Speed, Data and Ecosystems: The Future of Software Engineering (half day)

Jan Bosch, Chalmers University of Technology, Sweden

Abstract

In the words of Marc Andreessen, software is eating the world. The growth in the role that software plays in society is mindboggling at times and the rate of innovation enabled by software is impressive. However, all this software needs to be built, which means that the importance of software engineering is increasing. During the last decade, agile software development has become mainstream in the software industry, the focus is shifting to “beyond agile”. Based on our research with dozens of companies, the key factors of software engineering in the software-intensive systems industry, going forward, will be focused on speed, data and ecosystems. The tutorial first discusses the trends that lead to our conclusion that the aforementioned factors are central for future software engineering. Based on this, we then discuss the implications that organizations will experience. These implications are concerned with the business, architecture, process and organization dimensions. For each dimension, we discuss specific methods and techniques. Examples include architecture technical debt management, visualization of continuous integration, techniques for evidence-based development as well as organizational models for combining architecture with agile development practices.

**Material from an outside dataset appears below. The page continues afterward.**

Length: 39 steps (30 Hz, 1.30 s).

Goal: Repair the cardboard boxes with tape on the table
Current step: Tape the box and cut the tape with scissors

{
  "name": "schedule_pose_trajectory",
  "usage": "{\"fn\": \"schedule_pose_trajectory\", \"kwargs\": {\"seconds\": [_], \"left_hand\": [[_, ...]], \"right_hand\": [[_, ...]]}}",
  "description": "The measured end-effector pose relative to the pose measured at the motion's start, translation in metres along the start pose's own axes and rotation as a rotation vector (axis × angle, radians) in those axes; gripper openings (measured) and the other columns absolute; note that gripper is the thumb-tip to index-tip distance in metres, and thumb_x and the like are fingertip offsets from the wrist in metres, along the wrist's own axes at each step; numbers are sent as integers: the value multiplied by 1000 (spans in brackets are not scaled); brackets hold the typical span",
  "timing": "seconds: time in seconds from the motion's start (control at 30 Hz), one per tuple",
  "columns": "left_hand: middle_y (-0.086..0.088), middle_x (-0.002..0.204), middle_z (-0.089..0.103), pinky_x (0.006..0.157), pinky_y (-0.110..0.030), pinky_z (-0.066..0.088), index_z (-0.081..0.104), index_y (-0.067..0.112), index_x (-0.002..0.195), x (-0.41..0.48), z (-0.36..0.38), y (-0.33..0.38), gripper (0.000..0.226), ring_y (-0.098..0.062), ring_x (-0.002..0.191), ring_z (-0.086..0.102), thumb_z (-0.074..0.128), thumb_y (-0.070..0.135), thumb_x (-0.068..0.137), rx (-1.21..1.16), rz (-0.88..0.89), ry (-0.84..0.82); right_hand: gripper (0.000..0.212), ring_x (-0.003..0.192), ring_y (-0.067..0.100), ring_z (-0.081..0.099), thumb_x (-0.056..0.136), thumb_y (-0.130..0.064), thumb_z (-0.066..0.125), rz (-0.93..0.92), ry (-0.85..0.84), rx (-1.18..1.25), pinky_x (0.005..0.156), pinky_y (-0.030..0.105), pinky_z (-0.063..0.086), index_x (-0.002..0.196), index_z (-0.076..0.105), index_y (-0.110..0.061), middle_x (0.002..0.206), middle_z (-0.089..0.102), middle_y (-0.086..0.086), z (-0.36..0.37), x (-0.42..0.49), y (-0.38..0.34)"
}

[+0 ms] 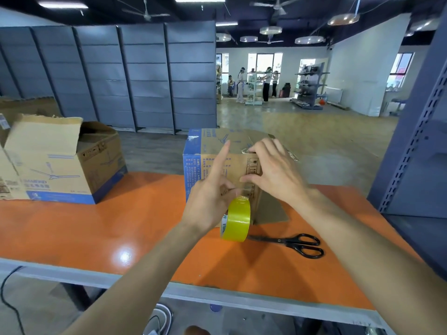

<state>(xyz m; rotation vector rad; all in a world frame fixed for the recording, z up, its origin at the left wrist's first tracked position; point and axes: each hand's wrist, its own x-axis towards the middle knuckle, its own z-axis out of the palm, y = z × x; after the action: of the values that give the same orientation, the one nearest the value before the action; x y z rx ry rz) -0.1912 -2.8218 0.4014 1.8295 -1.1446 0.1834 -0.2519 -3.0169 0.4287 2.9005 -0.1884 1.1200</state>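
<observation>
A brown cardboard box (208, 151) with blue print stands in the middle of the orange table (96, 228). A yellow tape roll (237, 220) hangs against the box's near face, and a clear strip runs from it up the box. My left hand (212, 189) holds the roll at its top with curled fingers, its index finger pointing up along the box. My right hand (271, 170) lies spread on the box's near right corner, fingers pressing the tape at the top edge and the thumb on the strip lower down.
Black scissors (297, 244) lie on the table right of the roll. A second box (72, 165) with open torn flaps stands at the left. A blue metal rack (416, 141) rises at the right. Several people stand far back.
</observation>
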Motion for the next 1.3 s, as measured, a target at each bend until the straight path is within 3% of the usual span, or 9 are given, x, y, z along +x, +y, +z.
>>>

Dependability Analysis in the Context of Component-Based System Architectures (half day)

Kai Höfig, Siemens AG, Corporate Technology, Germany

Abstract

The importance of dependable software systems in many application domains of embedded systems, such as aerospace, railway, health care, automotive and industrial automation is continuously growing. Thus, along with the growing system complexity, also the need for dependability assessment as well as its effort is increasing drastically in order to guarantee the high quality demands in these application domains. This half-day tutorial provides a deep understanding why approaches that work fine for a component-based modeling approach of systems, are not applicable to the models that are currently used to analyze RAMS properties. This tutorial especially addresses attendees that work in the area of dependable systems, particularly from domains where an increased software complexity can be observed in recent years, such as aerospace, railway, health care, automotive and industrial automation.